I checked out with administrator of a lead hospital , specializing in heart, if he had watched ‘Munnabhai MBBS’, and whether he sensed a social message - ‘Healthcare with humour, and compassion’. His response was, ‘we all know most simple ailments can be complicated with a psychosomatic factor that has to be addressed’. He referred to head-ache, most bowel symptoms, and many other unexplained ones.
Evidently, the Munnabhai storyline has aspects that medical administrators wouldn’t find amusing. But then the movie wasn’t made for their amusement. This Bollywood masala mix obscures its message in clownplay. Our kind of films are not made with social change in mind. In fact, as actor-director Naseeruddin Shah put it at the Goa film festival, ‘I’d write it off (cinema) as a medium of social change’.
Mr Shah appears to have been proved wrong, for once. Iqbal, a film in which he plays a role, has indeed impacted the National Council for Educational Research and Training (NCERT) into making a radical addition to its school curriculum. NCERT, taking a cue from Nagesh Kukunoor-directed ‘Iqbal’, plans to teach sign language to std. III students in all NCERT-run schools in the country.

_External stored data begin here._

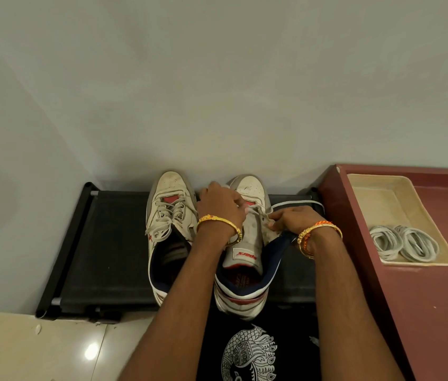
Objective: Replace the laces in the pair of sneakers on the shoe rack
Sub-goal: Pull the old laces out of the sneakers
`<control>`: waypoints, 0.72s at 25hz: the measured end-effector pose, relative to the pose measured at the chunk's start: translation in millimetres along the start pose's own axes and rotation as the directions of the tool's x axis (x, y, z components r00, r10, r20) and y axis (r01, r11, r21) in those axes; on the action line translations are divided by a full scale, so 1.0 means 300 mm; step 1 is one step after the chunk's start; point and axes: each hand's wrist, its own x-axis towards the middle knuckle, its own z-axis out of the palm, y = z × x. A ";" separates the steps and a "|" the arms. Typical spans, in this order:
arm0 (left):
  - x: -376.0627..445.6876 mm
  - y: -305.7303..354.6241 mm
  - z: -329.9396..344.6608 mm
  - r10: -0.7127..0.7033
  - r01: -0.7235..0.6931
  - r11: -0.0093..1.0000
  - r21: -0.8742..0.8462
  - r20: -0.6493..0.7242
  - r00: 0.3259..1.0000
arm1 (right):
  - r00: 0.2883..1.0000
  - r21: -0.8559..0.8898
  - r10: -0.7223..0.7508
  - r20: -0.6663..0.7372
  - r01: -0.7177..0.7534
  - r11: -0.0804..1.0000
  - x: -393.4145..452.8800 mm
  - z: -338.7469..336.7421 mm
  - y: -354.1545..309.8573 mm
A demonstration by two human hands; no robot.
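Two worn white sneakers stand side by side on a black shoe rack (pixel 112 243), toes toward the wall. The left sneaker (pixel 166 213) still carries its grey-white lace, tied loosely. Over the right sneaker (pixel 244 279) my left hand (pixel 221 206) curls its fingers on the lace at the eyelets near the toe. My right hand (pixel 290 218) pinches the sneaker's right eyelet flap beside the raised tongue (pixel 247 243). A loose white lace (pixel 294 202) trails to the right across the rack.
A maroon cabinet top (pixel 437 298) adjoins the rack on the right. On it a beige tray (pixel 376 196) holds two coiled white laces (pixel 404 243). A plain grey wall rises just behind the shoes. Glossy floor tiles (pixel 52 350) lie at the lower left.
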 end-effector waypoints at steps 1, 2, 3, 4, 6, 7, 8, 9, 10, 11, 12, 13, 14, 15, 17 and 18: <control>0.006 -0.008 -0.021 -0.054 0.051 0.997 -0.060 -0.046 0.997 | 1.000 0.005 0.004 0.003 -0.004 1.000 -0.001 0.000 0.000; 0.012 -0.010 -0.047 -0.115 0.093 0.980 -0.177 -0.115 0.987 | 1.000 0.002 0.007 0.004 -0.007 1.000 -0.004 -0.001 0.001; 0.023 -0.019 -0.073 -0.176 0.110 0.937 -0.331 -0.177 0.968 | 1.000 -0.006 0.008 0.008 -0.008 1.000 -0.009 -0.004 0.001; 0.029 -0.023 -0.102 -0.236 0.098 0.866 -0.490 -0.228 0.945 | 1.000 -0.019 0.005 0.021 -0.005 1.000 -0.013 -0.006 0.001; 0.033 -0.036 -0.166 -0.364 0.011 0.651 -0.759 -0.299 0.882 | 0.999 -0.071 0.001 0.050 0.003 0.997 -0.021 -0.007 0.000; 0.034 -0.044 -0.196 -0.433 -0.040 0.516 -0.856 -0.301 0.849 | 0.999 -0.079 -0.005 0.047 0.009 0.997 -0.018 -0.005 -0.001; 0.037 -0.056 -0.219 -0.500 -0.079 0.357 -0.931 -0.262 0.825 | 1.000 -0.062 -0.006 0.030 0.007 0.998 -0.014 -0.003 0.000; 0.044 -0.067 -0.233 -0.547 -0.107 0.168 -0.980 -0.183 0.817 | 1.000 -0.036 -0.001 0.016 0.001 0.999 -0.010 -0.001 -0.001; 0.048 -0.075 -0.241 -0.550 -0.116 -0.036 -0.993 -0.077 0.832 | 1.000 -0.031 0.002 0.010 -0.002 1.000 -0.009 -0.001 0.000; 0.052 -0.083 -0.242 -0.523 -0.091 -0.169 -0.981 0.011 0.852 | 1.000 -0.050 0.001 0.022 0.000 0.999 -0.009 -0.002 0.002; 0.051 -0.079 -0.244 -0.502 -0.028 -0.145 -0.989 0.049 0.864 | 0.999 -0.083 -0.007 0.039 0.010 0.997 -0.012 -0.002 0.004; 0.050 -0.075 -0.234 -0.477 0.067 0.067 -0.996 0.028 0.879 | 0.998 -0.121 -0.018 0.061 0.025 0.992 -0.015 -0.005 0.006; 0.044 -0.066 -0.217 -0.402 0.144 0.416 -0.898 -0.040 0.915 | 0.997 -0.133 -0.024 0.068 0.033 0.991 -0.019 -0.005 0.004; 0.036 -0.060 -0.189 -0.265 0.150 0.738 -0.658 -0.078 0.961 | 0.998 -0.125 -0.020 0.063 0.027 0.992 -0.022 -0.005 0.001; 0.028 -0.051 -0.114 -0.067 0.084 0.983 -0.164 0.109 0.992 | 0.998 -0.127 -0.013 0.059 0.020 0.992 -0.015 -0.004 0.002; 0.030 -0.049 -0.082 -0.079 0.086 0.996 -0.023 0.210 0.974 | 0.998 -0.167 -0.018 0.068 0.029 0.986 -0.015 -0.004 0.000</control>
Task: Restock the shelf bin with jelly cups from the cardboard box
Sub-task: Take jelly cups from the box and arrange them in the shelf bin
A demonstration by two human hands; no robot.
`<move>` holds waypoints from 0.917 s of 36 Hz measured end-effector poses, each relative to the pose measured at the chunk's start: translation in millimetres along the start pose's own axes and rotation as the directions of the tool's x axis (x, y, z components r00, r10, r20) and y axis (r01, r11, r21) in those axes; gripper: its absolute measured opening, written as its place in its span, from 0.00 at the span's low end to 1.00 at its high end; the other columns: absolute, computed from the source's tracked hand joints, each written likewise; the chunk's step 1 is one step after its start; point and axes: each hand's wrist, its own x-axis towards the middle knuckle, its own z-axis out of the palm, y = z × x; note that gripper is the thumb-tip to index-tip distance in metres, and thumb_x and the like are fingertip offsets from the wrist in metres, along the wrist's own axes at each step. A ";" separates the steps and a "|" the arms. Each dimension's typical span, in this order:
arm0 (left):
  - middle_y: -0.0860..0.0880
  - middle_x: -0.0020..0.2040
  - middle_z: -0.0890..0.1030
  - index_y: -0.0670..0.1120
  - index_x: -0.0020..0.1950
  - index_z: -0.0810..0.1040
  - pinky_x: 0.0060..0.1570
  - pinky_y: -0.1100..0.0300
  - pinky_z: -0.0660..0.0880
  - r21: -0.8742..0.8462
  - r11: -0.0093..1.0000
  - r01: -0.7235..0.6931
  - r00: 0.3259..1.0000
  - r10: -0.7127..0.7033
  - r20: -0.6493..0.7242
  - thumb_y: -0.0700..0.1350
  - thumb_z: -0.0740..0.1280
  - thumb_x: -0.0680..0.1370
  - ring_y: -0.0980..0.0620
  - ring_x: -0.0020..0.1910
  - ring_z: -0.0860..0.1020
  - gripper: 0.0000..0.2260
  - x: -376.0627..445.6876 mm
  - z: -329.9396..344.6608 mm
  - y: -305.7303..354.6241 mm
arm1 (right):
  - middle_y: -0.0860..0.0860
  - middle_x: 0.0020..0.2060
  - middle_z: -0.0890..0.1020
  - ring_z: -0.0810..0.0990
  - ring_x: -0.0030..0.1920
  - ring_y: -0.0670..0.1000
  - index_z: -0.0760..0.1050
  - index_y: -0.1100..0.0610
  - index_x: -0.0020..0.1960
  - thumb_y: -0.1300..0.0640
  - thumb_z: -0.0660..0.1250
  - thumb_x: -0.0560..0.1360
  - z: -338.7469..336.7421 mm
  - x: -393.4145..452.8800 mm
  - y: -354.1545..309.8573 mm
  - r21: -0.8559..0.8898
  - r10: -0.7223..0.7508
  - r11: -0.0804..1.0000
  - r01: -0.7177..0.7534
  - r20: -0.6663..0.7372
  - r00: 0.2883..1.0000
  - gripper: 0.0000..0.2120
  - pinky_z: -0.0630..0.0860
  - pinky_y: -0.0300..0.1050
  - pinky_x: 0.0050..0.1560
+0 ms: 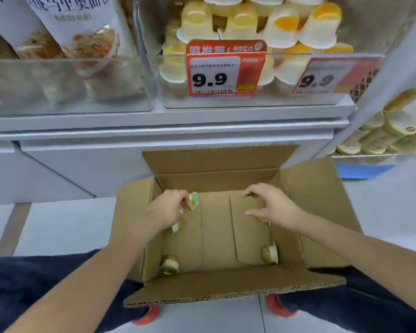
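Both forearms are reaching forward and down into the open cardboard box [226, 239] sitting on the floor in front of the shelf.

Left hand [165, 211]: knuckles up, wrist bending slightly inward, fingers curling round a jelly cup [193, 200] and pinching it near the box's far left corner. The cup is lying tilted, its foil lid facing right.

Right hand [271, 206]: hovering over the right half of the box floor, palm down, fingers spreading and half-curling like a claw, thumb pointing left. Something yellowish is showing just under the palm; whether the fingers are touching it, cannot tell.

Loose cups lying on their sides on the box floor: one under the left wrist [177, 227], one in the near left corner [169, 264], one against the right wall [270, 253].

Above, the clear shelf bin [286, 92] is holding stacked yellow jelly cups behind a red 9.9 price tag [225, 68].
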 end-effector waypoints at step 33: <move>0.43 0.61 0.72 0.43 0.62 0.73 0.53 0.53 0.71 0.406 0.896 -0.180 0.766 -0.131 0.629 0.46 0.63 0.78 0.42 0.59 0.73 0.14 19.9 145.6 -55.9 | 0.56 0.61 0.72 0.74 0.60 0.56 0.69 0.57 0.63 0.58 0.66 0.75 131.1 25.3 111.0 -0.512 0.408 0.853 -0.105 0.527 0.745 0.17 0.73 0.46 0.55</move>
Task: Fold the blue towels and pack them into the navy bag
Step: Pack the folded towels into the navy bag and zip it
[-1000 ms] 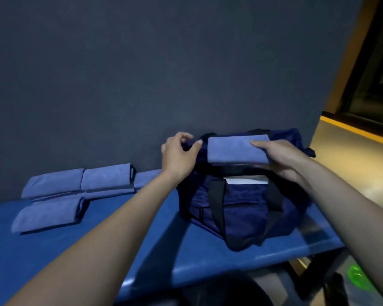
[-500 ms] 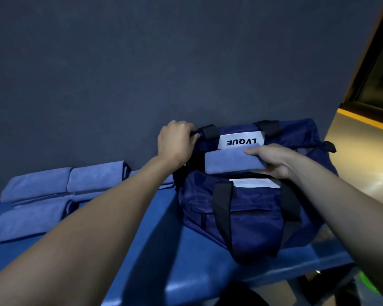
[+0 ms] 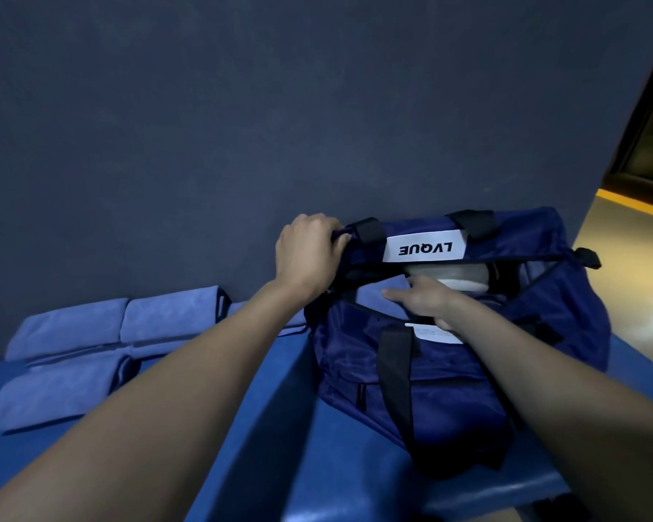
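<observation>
The left hand grips the navy bag rim open; the right hand pushes a folded blue towel inside. Best keep the mouth wide and slide the towel flat beside the pale bundle.

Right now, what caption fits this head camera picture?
Left hand holds navy bag open; right hand pushes folded blue towel inside.

Both forearms reach up toward frame centre; left hand curled in a grip, right hand fingers extended leftward.
</observation>
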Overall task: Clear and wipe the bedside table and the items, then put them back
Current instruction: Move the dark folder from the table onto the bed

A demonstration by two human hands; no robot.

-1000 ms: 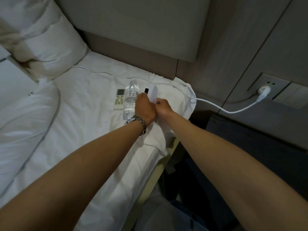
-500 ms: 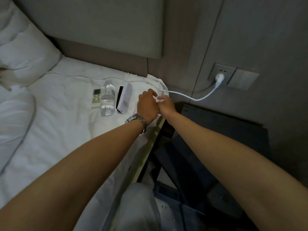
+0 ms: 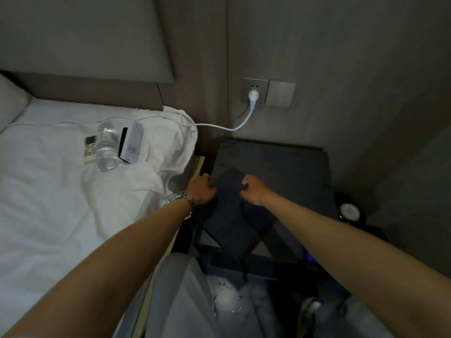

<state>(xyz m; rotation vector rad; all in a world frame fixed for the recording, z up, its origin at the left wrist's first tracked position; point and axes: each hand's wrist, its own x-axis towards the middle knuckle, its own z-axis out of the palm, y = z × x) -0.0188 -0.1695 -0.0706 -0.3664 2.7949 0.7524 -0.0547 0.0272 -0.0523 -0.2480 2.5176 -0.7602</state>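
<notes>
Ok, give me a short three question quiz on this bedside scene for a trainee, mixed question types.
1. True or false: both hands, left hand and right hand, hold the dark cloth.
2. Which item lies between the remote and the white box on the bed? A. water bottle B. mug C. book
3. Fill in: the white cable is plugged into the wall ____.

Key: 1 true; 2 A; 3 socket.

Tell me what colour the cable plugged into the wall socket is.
White; the cable shows clearly in the head view.
</notes>
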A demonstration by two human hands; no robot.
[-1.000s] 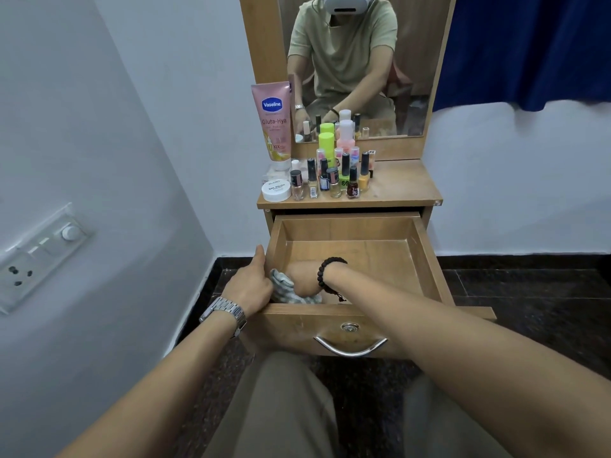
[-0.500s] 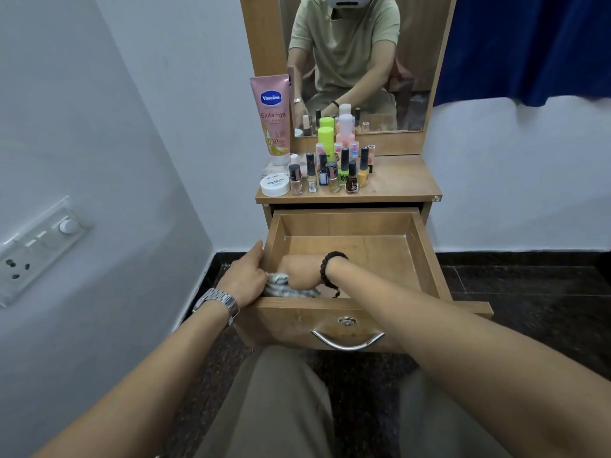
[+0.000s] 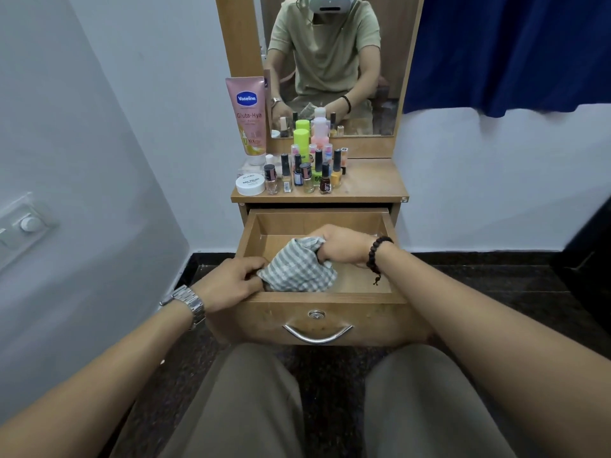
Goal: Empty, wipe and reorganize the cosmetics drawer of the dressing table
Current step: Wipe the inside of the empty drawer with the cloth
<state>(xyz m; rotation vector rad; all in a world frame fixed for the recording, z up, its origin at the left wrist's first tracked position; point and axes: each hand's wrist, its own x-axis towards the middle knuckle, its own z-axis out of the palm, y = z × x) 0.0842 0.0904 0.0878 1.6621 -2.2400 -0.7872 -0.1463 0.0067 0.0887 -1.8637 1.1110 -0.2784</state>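
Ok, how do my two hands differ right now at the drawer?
The right hand grips the checked cloth inside the drawer; the left hand rests on the drawer's front left corner, fingertips touching the cloth's edge. The right wrist wears a beaded bracelet, the left a metal watch. Both are at the drawer's front.

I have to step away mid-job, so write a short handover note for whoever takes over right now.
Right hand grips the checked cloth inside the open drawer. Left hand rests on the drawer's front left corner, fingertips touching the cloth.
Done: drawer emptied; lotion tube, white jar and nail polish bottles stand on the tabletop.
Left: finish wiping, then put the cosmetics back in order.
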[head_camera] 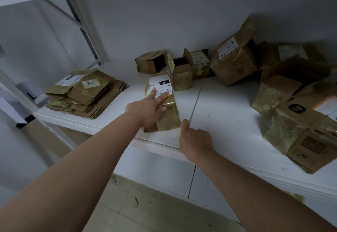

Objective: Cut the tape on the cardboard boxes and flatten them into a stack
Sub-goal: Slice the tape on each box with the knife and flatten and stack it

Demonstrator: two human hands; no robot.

Iqbal is a deaf-mute boy who dreams of playing for India cricket team, as a pace bowler. He has the backing of Khadija, his ten-year-old sister. Kadija learns sign language to interact with Iqbal, and to interpret his hopes and aspirations to the world at large. Learning from Khadija’s example, NCERT has decided to include teaching sign language in its school curriculum. If normal children could learn to communicate with the hearing impaired, the needs of the disabled could be better understood, and the disabled could be fully integrated into the mainstream school environment.
Kamala Balachandran, in her Deccan Herald article, summed it up by saying the NCERT idea is simple, and yet so potent that it could revolutionize the way the next generation of children would look at a disabled person.